かたやこの大きな銅鼓(直径90cm弱)は、交州(現在のベトナムから広西チワン族自治区にかけて)に出土するもの。海のシルクロードとつながる物産集積地であるこの地域を直接統治し海洋交易の利をもくろんだものの、そのために反乱を頻発させるようになったことが呉の滅亡の一因となったとの解説がなされていました。

第5章 曹操高陵と三国大墓

今回の展示の目玉の一つ、曹操高陵を紹介するコーナー。2008年からその翌年にかけて河南省安陽市で発掘された西高穴二号墓から出土した副葬品の石牌に「魏武王」と記されていたことなどから、この墓が曹操の高陵であることが確実視されるようになったそう。

こちらは会場で入手した朝日新聞の記念号外に見る曹操高陵。曹操は死に際して「厚葬」ではなく「薄葬」とするよう遺言したとされており、発掘時には既に盗掘がなされていたために埋葬当初がどのようであったか確かなことは言えないものの、おそらくはその遺言は守られたのではないかという見立てがなされています。

ただし、曹操高陵からの出土品の中に白磁の罐があったことは特筆に値するそうです。

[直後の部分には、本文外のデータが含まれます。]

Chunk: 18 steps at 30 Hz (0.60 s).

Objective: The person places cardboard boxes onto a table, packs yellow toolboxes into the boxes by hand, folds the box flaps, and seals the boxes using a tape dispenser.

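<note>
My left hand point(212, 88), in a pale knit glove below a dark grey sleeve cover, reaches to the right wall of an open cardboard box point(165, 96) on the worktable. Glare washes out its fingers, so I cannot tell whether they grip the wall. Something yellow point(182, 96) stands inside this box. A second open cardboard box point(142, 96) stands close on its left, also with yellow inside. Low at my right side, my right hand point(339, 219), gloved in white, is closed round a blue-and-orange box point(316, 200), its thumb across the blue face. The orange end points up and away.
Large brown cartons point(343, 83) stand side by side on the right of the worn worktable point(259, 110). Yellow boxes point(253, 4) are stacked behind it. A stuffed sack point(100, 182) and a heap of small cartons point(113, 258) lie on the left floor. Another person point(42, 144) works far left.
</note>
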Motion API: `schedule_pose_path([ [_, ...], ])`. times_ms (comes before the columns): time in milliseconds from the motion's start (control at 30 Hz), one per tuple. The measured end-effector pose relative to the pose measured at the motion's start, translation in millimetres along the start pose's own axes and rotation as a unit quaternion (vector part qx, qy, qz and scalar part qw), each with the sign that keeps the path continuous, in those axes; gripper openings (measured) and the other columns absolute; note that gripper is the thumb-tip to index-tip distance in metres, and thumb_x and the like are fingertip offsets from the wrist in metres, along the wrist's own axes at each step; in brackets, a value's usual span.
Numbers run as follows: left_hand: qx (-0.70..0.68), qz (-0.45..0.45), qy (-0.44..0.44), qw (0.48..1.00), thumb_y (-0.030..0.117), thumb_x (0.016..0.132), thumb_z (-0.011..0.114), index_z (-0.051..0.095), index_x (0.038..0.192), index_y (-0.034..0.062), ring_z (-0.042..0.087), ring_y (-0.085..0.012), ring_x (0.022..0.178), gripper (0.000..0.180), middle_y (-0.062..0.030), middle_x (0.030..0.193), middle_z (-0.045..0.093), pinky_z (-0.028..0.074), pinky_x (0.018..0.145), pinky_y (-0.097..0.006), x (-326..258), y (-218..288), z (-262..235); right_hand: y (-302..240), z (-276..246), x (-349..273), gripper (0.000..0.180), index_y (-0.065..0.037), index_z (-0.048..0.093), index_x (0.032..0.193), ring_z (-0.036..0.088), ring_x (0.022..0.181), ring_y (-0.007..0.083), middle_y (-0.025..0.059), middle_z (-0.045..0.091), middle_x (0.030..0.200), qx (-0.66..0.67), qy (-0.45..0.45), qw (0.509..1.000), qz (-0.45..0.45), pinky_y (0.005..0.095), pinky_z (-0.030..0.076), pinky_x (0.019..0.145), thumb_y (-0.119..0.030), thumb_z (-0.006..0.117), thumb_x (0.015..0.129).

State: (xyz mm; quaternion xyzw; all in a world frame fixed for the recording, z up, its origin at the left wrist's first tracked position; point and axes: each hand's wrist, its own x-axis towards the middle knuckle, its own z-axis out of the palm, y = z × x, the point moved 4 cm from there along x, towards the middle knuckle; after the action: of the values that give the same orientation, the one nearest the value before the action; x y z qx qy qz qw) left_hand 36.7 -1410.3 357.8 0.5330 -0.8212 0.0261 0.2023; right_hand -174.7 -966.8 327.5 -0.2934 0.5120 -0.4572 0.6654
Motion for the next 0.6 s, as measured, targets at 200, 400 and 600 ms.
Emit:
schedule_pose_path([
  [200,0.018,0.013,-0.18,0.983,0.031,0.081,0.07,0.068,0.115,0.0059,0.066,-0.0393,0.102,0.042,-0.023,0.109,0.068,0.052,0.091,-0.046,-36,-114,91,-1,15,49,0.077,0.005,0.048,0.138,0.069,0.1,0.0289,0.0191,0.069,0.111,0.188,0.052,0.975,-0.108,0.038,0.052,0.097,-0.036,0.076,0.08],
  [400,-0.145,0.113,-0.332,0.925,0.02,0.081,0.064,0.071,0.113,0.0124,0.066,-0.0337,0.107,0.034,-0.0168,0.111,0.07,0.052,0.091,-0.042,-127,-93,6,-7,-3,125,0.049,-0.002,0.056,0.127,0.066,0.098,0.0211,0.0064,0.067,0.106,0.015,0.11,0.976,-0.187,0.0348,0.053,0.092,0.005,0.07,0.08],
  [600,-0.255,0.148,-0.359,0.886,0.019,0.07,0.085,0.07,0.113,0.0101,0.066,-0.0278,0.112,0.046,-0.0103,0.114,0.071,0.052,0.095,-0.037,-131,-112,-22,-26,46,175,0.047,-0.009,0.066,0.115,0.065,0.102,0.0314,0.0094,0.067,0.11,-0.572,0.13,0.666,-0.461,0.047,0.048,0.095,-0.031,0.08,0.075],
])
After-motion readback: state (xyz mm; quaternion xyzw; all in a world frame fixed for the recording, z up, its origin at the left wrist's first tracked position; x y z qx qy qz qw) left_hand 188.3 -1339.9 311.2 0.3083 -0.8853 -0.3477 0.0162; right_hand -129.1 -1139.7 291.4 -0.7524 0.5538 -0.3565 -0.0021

というのも、白磁の誕生は6世紀の隋の頃からとされているためで、青磁生産の過程で突発的にこうした器が生まれてもおかしくはないものの、類例の発見が待たれる状態にあるとされていました。

蜀の大墓からは、大小400個もの円銭を飾った青銅製の揺銭樹、呉の大墓からは虎形棺座。きらびやかではないものの、これらの文物からは、立派な墓室に手の込んだ副葬品と共に故人を葬ろうとする意思を見てとることができます。

もちろん、そのように葬った本人も自分の死後は子孫の手で同様に手厚く葬られることを強く願っていたことでしょう。

エピローグ 三国の終焉―天下は誰の手に

最後は、世界一短い『三国志』。「晋平呉天下太平」磚です。晋によって最後に滅ぼされた呉に属していた現在の江蘇省で出土したものですので、そこには平和を喜ぶばかりではなく、新たな支配者となった晋に対する複雑な心境も反映されているのではないか、と解説されていました。

事前の予想を上回る、面白い展覧会でした。史実としての「三国志の時代」と「三国志演義の世界」をしっかり区別しながらも漫画の原画や人形で『三国志演義』の世界観への接近を図るあたり、大変バランスのとれた演出がなされており、見飽きることがありませんでした。ここで紹介した文物は出展品のほんの一部に過ぎず、そして東京での会期は9月16日までとまだまだ長く続くので、三国志の世界に少しでも馴染みがある人は、上野に足を運ぶことをおすすめします。